Greil Marcus non ci ha mai capito un c###o di niente e di musica in particolare, per cui glielo spiego io come funziona.

Funziona che qualcuno tira fuori, uno dopo l’altro, tre dischi splendidi e poi pubblica un disco dal vivo per frullare tutto in un vortice di passione.

È andata così per i più grandi di tutti e di sempre, i Ramones.

È andata così per Graham Parker: «Howlin’ Wind», «Heat Treatment». «Stick To Me» e poi «The Parkerilla».

Registrato tra Inghilterra, Galles e Stati Uniti, «The Parkerilla» è la fedele testimonianza di spettacoli infuocati, con Graham a sputare l’anima in interpretazioni pressoché definitive di alcuni cavalli di battaglia, guidando i fedeli Rumour in vere e proprie scorribande sonore dove soul music e pub rock si congiungono in un connubio memorabile, come se Sam Cooke vagasse sotto braccio a Wilko Johnson nei pub più malfamati di Londra.

È una corsa a perdifiato, «The Parkerilla», da «Lady Doctor» fino al capolinea di «Soul Shoes»: Graham ruggisce sempre e sempre più forte di brano in brano, i fiati rimbombano, le chitarre sgranano un rosario di riff groovy che non concede requie ad un pubblico che non chiede altro che di essere sfinito, la sezione ritmica sostiene il tutto.

Il solco è tracciato profondo, tra rock’n’roll, errebbì e p-funk.

Corre veloce Graham, ma i momenti migliori li vive quando rallenta. «Gypsy Blood» e «Watch The Moon Come Down» sono due ballate soul di una bellezza ammaliante, l’una in crescendo l’altra in diminuendo, e dimostrano con evidenza come Graham non sia un mero pub-rocker, men che meno il cugino scemo di Johnny Rotten.
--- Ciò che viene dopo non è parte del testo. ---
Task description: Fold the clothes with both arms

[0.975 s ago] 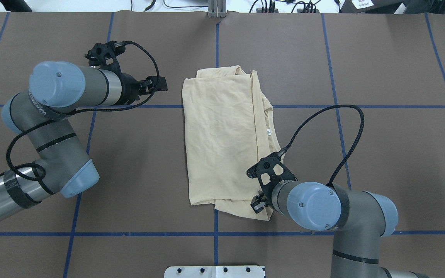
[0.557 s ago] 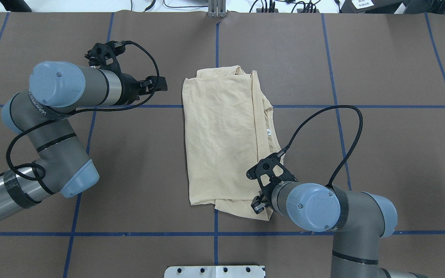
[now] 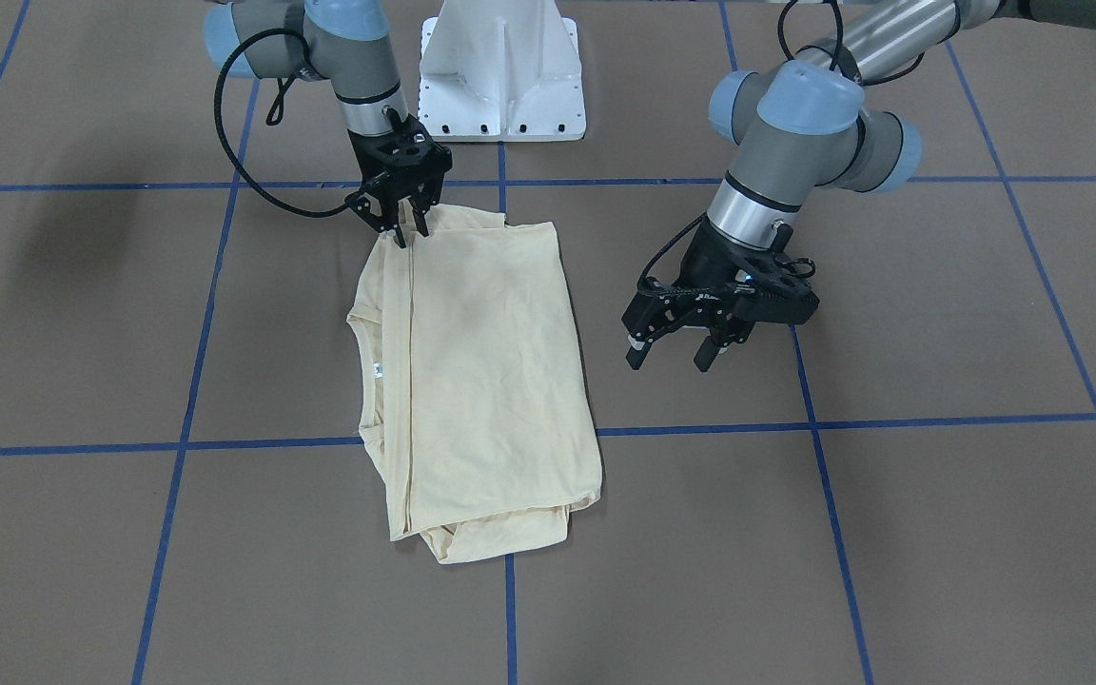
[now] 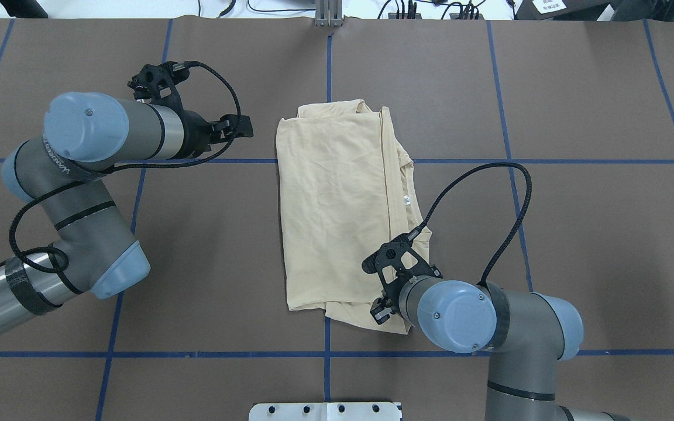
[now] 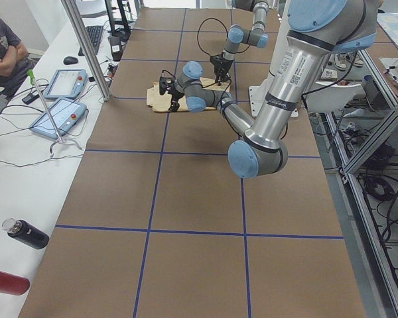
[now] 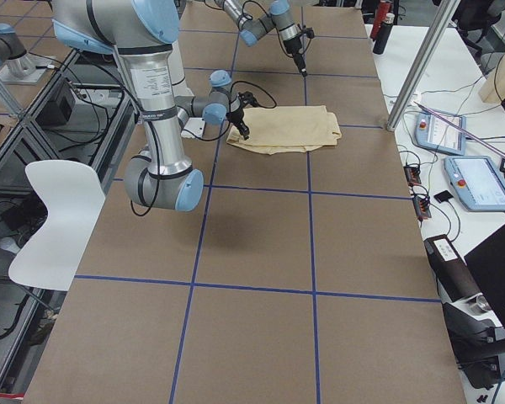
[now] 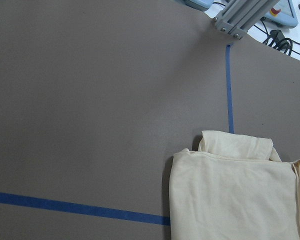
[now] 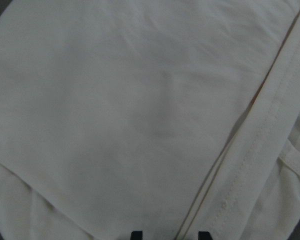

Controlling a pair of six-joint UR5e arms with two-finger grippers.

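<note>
The pale cream-yellow shirt [image 3: 481, 371] [image 4: 337, 204] lies folded into a long rectangle at mid-table, its white neck tag [image 3: 378, 370] [image 4: 406, 200] on the robot's right side. My right gripper [image 3: 412, 231] [image 4: 381, 310] points down onto the shirt's corner nearest the robot. In the right wrist view its two fingertips [image 8: 136, 235] stand a little apart on flat cloth [image 8: 140, 100] beside a hem seam, so it is open. My left gripper [image 3: 672, 360] [image 4: 243, 127] hangs open over bare table, apart from the shirt's edge [image 7: 235, 195]. The print is hidden.
Blue tape lines [image 4: 328, 58] grid the brown table. The white pedestal base [image 3: 502, 67] stands at the robot's edge. A side desk holds tablets [image 5: 60, 99], with a seated person [image 5: 3, 46] beyond it. A white chair [image 6: 55, 219] stands off the table.
My right arm has shifted left and slightly toward the robot, bringing its gripper further over the shirt's near corner. The shirt and the left arm have stayed still.
</note>
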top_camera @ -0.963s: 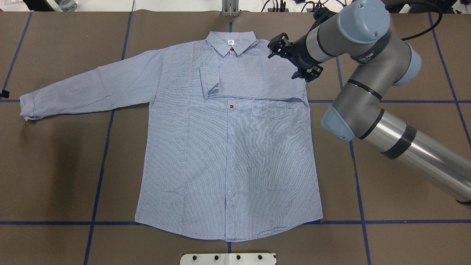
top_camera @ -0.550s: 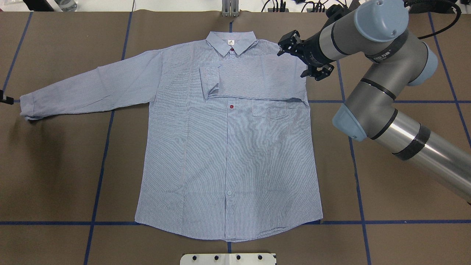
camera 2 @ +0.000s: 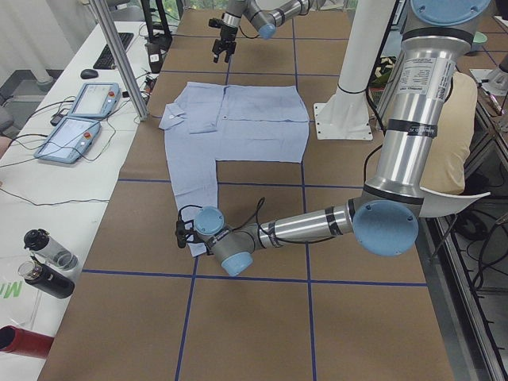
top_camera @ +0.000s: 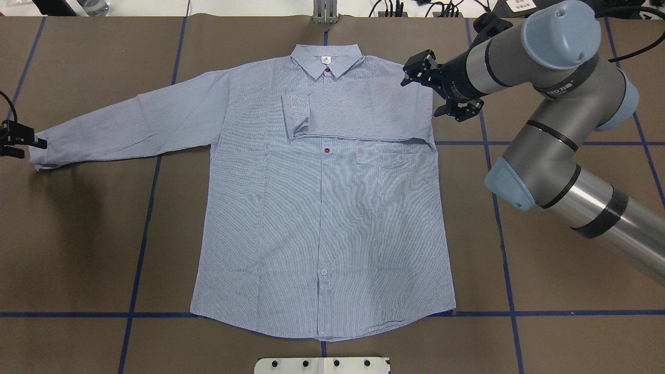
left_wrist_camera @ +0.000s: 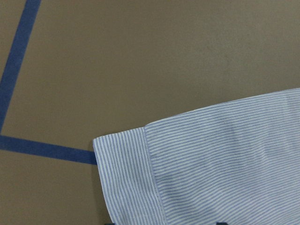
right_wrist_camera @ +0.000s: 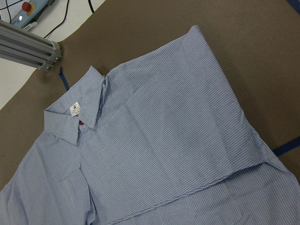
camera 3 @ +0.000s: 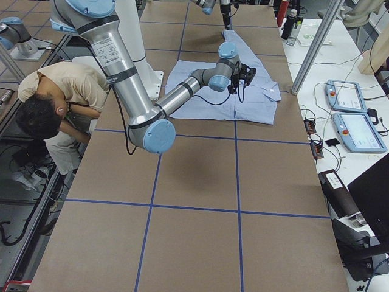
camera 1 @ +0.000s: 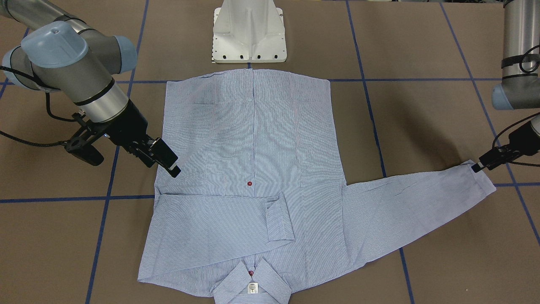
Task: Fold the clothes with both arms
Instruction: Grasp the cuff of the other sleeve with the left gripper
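The left gripper (top_camera: 26,145) is spread open at the cuff (left_wrist_camera: 124,178) of the stretched-out left sleeve (top_camera: 130,124). It may pinch only the top layer or slip off. Then the sleeve could bunch up or tug the shirt (top_camera: 322,218) crooked. The right gripper (top_camera: 440,91) is open too and holds nothing. It is just beside the right shoulder and could catch the folded right sleeve (top_camera: 358,111). The shirt lies flat in the middle of the brown surface (top_camera: 78,234). Its long way runs near to far, with the collar (top_camera: 326,59) at the far end.

table (top_camera: 72,244) brown | blue tape grid (top_camera: 78,314) | white side bench (camera 2: 48,182): two pendants (camera 2: 93,99), bottles (camera 2: 48,262) | aluminium post (camera 2: 119,59)
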Controlling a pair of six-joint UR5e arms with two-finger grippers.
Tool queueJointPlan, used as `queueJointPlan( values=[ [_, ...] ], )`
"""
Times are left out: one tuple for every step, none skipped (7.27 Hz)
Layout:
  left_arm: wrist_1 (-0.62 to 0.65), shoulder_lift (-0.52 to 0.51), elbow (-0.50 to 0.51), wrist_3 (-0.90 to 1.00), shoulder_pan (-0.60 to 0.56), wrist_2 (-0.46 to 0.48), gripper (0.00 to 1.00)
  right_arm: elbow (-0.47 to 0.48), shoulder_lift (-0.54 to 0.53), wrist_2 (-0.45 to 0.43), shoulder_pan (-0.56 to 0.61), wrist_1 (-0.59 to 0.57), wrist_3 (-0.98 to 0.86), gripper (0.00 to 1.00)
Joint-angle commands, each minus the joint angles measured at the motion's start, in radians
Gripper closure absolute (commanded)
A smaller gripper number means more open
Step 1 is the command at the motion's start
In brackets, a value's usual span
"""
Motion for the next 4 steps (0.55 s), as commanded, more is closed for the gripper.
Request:
queueJointPlan(
  values=[
    [-0.001, 0.011, 0.001, -0.014, 0.009, 0.013, 0.37, -0.005, -0.001, 0.002, -0.002, 0.003, -0.002, 0.01],
    [-0.002, 0.017, 0.001, -0.012, 0.009, 0.013, 0.39, -0.006, 0.001, 0.000, -0.004, 0.004, -0.002, 0.01],
    [-0.002, 0.019, -0.002, -0.014, 0.009, 0.011, 0.39, -0.023, 0.012, -0.003, -0.009, 0.006, -0.002, 0.01],
    [-0.001, 0.019, 0.003, -0.011, 0.012, 0.014, 0.39, -0.023, 0.012, -0.003, -0.009, 0.007, -0.002, 0.01]
  ],
)
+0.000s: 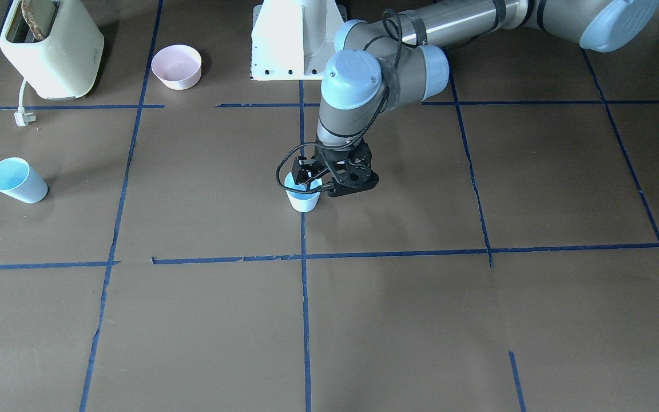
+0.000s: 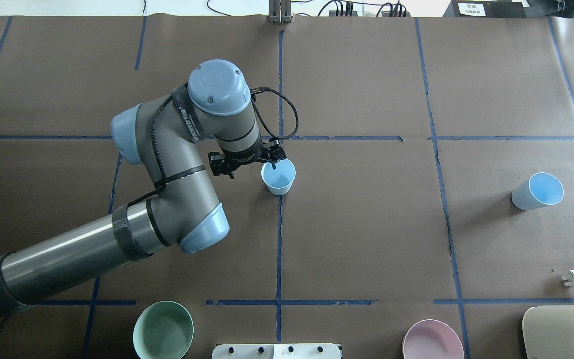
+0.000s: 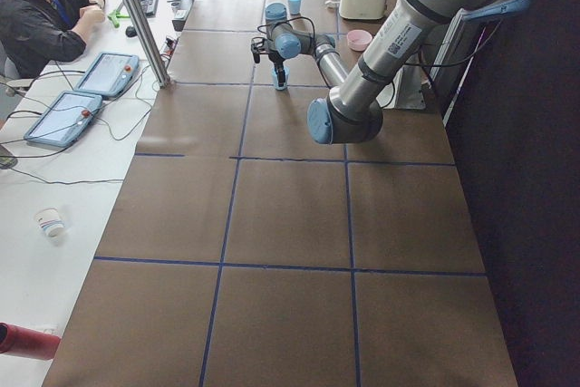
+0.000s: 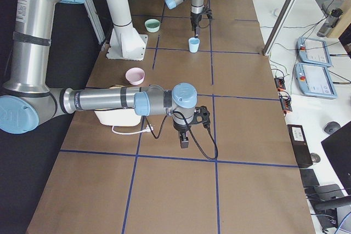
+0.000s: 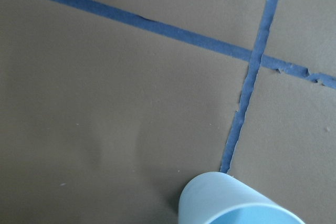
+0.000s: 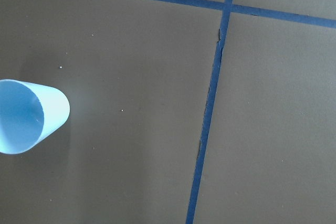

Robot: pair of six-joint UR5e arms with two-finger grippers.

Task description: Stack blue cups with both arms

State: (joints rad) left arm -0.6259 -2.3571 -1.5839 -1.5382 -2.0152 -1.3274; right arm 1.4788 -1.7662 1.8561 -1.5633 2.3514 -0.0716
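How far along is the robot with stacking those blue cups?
Done: nothing stacked; the middle cup and the second cup stand apart on the table. In hand: the left tool is at the middle cup's rim, the cup not yet lifted. Left: carry one cup over and nest it in the other.

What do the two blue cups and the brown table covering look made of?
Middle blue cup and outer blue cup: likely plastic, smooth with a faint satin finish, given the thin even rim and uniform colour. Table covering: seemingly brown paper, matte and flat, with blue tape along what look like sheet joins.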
Greil Marcus, «The Parkerilla» lo stroncò a suo tempo sulle pagine di Rolling Stone; qualche anno dopo, Rolling Stone incluse il live tra i migliori di ogni tempo, in una delle sue imprescindibili classifiche; Graham Parker se ne è sempre fregato sia di Marcus che di Rolling Stone, seguendo solo la sua passone.

Cosa pensi io Graham e dei suoi occhialoni da sole l’ho già scritto in lungo ed in largo, per cui mi stoppo e lascio a voi il giudizio su «The Parkerilla», considerando solo che senza questo disco nemmeno Claudio Sorge avrebbe concluso nulla della sua vita.